In the US you can get paid $30 an acre per year, just to put on a cover crop post-harvest, typically mustard or stubble turnip, something that locks in nitrogen in winter, whereas at the opposite end there are schemes in Australia where as a landowner you have to sign up your land for 100 years minimum”.
Next up these protocols need new technologies to do the actual measurement of outcomes. These technologies vary from micro scale land sensors through to global scale satellite monitoring – all the solutions have to cope with varying weather and ecosystem conditions. On the spectrum between these approaches’, specialist outfits such as Natural Capital Research are taking the data and using new models to extrapolate outcomes.

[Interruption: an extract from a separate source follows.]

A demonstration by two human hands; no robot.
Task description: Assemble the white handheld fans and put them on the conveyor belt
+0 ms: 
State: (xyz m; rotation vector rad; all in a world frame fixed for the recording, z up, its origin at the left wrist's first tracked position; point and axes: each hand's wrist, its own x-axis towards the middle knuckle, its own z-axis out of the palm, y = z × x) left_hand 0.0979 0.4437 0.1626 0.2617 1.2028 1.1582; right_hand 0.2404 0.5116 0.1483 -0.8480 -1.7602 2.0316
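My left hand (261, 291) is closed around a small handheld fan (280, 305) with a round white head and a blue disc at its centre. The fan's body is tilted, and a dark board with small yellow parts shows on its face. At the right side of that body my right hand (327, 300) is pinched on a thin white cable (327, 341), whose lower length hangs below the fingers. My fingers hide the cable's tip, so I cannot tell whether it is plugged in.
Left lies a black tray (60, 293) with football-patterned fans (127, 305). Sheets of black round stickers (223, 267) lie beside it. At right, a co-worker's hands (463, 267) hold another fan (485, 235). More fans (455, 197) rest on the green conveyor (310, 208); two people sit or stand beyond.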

Finally, Cooper argues that the essential last development has to be the emergence of a fintech marketplace to provide payments, mostly from carbon offsets. And of course, lurking in the background is that need to push those carbon emission prices ever higher.
What’s the priority?
But even if those protocols are agreed further challenges. Await, Cooper poses one tricky thought – should a farmer like him, who’s been focused for decades on regenerative, sustainable processes be rewarded for all their historic work or should priority be given to landowners with ‘poor’ land to ‘improve theirs? Which provides the best ‘outcome’? Arguably rewarding the owner of poor land to do better is a better use of resources.
In the meantime, Cooper concedes that afforestation and offsets is currently one of the most established solutions worldwide. But even here challenges remain. “The government has some very ambitious reforestation targets but where will the trees come from?”. Cooper points to the collapse of tree imports into the UK – as a result of endemic imported tree disease – as a real challenge for UK forestry’s and nurseries. If the UK wants to plant countless tens of millions of trees, there’s currently no sensible scalable supply.
As for the growing ecosystem services space, Cooper argues that the pricing model is still uncertain – he worries that many of the existing projects are still very niche. He sums it up as “all talk but not much reality”, especially given the uncertain state of the UK agricultural subsidy regime which has seen some payments to farmers slashed to the bone.
But these worries aside, the natural capital opportunity is still in its early stages. If the teething problems can be worked out, and the processes fine-tuned, Cooper reckons the opportunity is huge. And if it scales up – and carbon pricing stays high – then investors might rediscover their interest in buying land. If land as an asset class starts to see these multiple income streams emerge from natural capital, to replace the traditional income streams (crops and animals), then land suddenly could become even more valuable again.